Sunday, October 9, 2016

More tales of mistakes from psychiatry ...

I quoted Dr Paul McHugh, a psychiatrist and Distinguished Professor at Johns Hopkins Hospital, in an earlier post; here I am excerpting from his chapter in Psychiatric Misadventures:

"... the intermingling of psychiatry with contemporary culture is excessive and injures both parties.  During the thirty years of my professional experience, I have witnessed the power of cultural fashion to lead psychiatric thought and practice off in false, even disastrous, directions.  I have become familiar with how these fashions and their consequences caused psychiatry to lose its moorings.  Roughly every ten years, from the mid-1960s on, psychiatric practice has condoned some bizarre misdirection, proving how all too often the discipline has been the captive of the culture."

"This interrelationship of cultural antinomianism and a psychiatric misplaced emphasis is seen at its grimmest in the practice known as sex-reassignment surgery."

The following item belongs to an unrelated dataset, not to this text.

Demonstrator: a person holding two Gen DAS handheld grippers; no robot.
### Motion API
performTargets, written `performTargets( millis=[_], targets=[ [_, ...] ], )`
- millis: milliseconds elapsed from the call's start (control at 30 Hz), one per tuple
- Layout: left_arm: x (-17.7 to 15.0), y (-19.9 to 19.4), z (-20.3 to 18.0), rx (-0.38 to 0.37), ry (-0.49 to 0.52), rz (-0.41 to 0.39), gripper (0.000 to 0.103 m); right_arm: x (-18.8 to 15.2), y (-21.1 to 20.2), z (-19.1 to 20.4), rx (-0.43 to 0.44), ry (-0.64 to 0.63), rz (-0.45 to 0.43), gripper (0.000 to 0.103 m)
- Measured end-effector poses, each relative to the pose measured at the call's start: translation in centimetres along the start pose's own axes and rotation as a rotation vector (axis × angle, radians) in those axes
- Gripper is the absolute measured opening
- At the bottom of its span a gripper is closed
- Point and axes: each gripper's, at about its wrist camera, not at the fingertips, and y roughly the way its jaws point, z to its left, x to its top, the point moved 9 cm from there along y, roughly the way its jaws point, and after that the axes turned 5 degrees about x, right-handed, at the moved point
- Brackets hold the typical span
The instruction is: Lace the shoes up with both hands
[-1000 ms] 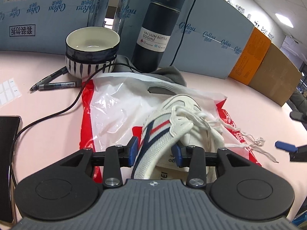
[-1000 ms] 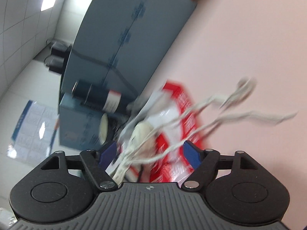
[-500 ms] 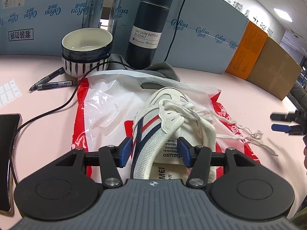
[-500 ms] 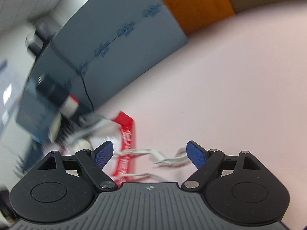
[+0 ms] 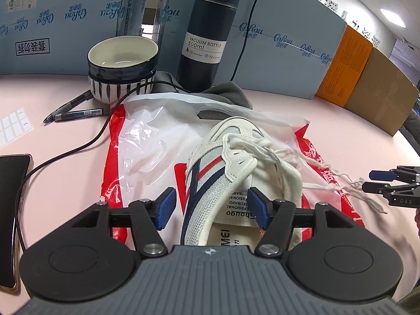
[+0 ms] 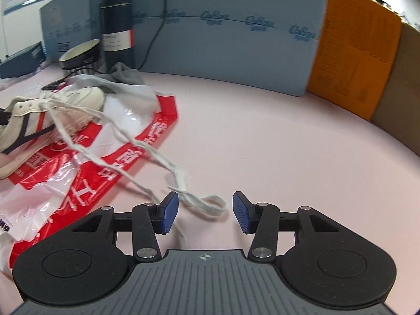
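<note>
A white sneaker [image 5: 231, 178] with navy and red stripes lies on a red and white plastic bag [image 5: 147, 144]; it also shows at the left of the right wrist view [image 6: 39, 115]. Its white laces [image 6: 147, 157] trail loose to the right over the bag and pink table. My left gripper [image 5: 210, 207] is open, its blue pads on either side of the shoe's heel collar, not pressing it. My right gripper [image 6: 206, 212] is open, low over the table, with a lace end loop [image 6: 210, 204] lying between the pads. The right gripper also shows at the right edge of the left wrist view [image 5: 378, 181].
A striped bowl [image 5: 122, 65], a dark vacuum bottle [image 5: 210, 34], a grey cloth [image 5: 225, 94], two pens [image 5: 76, 110], a black cable [image 5: 65, 155] and a phone [image 5: 10, 210] lie behind and left. Blue boards [image 6: 236, 39] and cardboard boxes [image 6: 367, 65] wall the table.
My left gripper opened wider and drew back slightly from the shoe's heel. My right gripper swung down and levelled out over the table, bringing the lace end between its open pads.
</note>
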Motion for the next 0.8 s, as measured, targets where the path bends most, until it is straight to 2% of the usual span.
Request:
performTargets(
  millis=[67,100,133,167,200,300,467,633,700,733,767,800],
  targets=[
    [0.0,0.1,0.0,0.0,0.003,0.003,0.057,-0.1,0.5,0.0,0.024,0.008,0.008,0.045],
    [0.1,0.1,0.0,-0.001,0.006,0.002,0.057,-0.2,0.8,-0.1,0.034,0.013,0.016,0.039],
    [0.1,0.1,0.0,-0.001,0.01,0.001,0.058,-0.3,1.0,-0.1,0.04,0.023,0.028,0.031],
    [0.2,0.1,0.0,-0.001,0.014,0.0,0.058,-0.3,1.1,-0.1,0.049,0.04,0.036,0.012],
    [0.2,0.1,0.1,-0.001,0.013,-0.001,0.058,-0.2,1.0,-0.1,0.058,0.056,0.037,0.008],
    [0.3,0.2,0.2,0.0,0.01,-0.001,0.059,1.1,-0.5,0.5,0.088,0.11,-0.02,0.007],
    [0.3,0.4,0.1,-0.007,0.014,0.0,0.059,5.4,-3.0,2.7,0.201,0.2,-0.159,0.007],
    [0.3,0.5,0.0,-0.014,0.02,0.002,0.06,9.4,-4.0,2.3,0.276,0.321,-0.264,0.007],
    [0.3,0.4,0.1,-0.014,0.021,0.0,0.061,10.0,-3.6,1.6,0.251,0.32,-0.258,0.008],
    [0.3,0.4,0.2,-0.014,0.022,-0.001,0.063,9.7,-3.0,1.0,0.232,0.312,-0.227,0.012],
    [0.3,0.4,0.2,-0.012,0.02,-0.001,0.064,9.3,-2.4,0.6,0.212,0.295,-0.186,0.022],
    [0.3,0.5,0.2,-0.011,0.019,-0.001,0.065,8.6,-1.7,0.5,0.19,0.251,-0.131,0.025]
  ],
)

"Not uncommonly, a person comes to the clinic and says something like, "As long as I can remember, I've thought I was in the wrong body ... When we ask what he has done about this, the man often says, "I've tried dressing like a woman and feel quite comfortable.  I've even made myself up and gone out in public ... I'm here because all this male equipment is disgusting to me.  I want medical help to change my body ..."  Upon examination it is not difficult to identify other mental and personality difficulties in him .... When you discuss what the patient means by "feeling like a woman," you often get a sex stereotype in return -- something that women physicians note immediately is a male caricature of women's attitudes and interests ..."

"It is not obvious how this patient's feeling that he is a woman trapped in a man's body differs from the feeling of a patient with anorexia nervosa that she is obese despite her emaciated, cachectic state.  We don't do liposuction on anorexics.  Why amputate the genitals of these poor men?  Surely the fault is in the mind not the member."

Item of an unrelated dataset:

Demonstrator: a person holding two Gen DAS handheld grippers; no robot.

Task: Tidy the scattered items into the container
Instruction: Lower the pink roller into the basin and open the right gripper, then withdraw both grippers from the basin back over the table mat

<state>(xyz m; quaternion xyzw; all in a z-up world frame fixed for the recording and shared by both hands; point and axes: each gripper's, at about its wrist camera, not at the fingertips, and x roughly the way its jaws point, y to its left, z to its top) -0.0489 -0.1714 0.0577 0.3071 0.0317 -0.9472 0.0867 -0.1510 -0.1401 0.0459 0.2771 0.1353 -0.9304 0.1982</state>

"That you can get something done doesn't always mean that you should do it."

"Major psychiatric misdirections often share this intimidating mixture of a medical mistake lashed to a trendy idea.  Any challenge to such a misdirection must confront simultaneously the professional authority of the proponents and the political power of fashionable convictions.  Such challenges are not for the fainthearted or inexperienced.  They seldom quickly succeed because they are often misrepresented as ignorant or, in the cant word of our day, uncaring.  Each of the three misdirections I have dealt with in this essay ran for a full decade, despite vigorous criticism.  Eventually the mischief became obvious to nearly everyone and fashion moved on to attach itself to something else."

Dr McHugh wrote this in 1992.  We are well past the ten year mark and transgenderism is still booming.  Does this prove its validity?  No; it proves that many people are making a lot of money at the expense of transgender patients.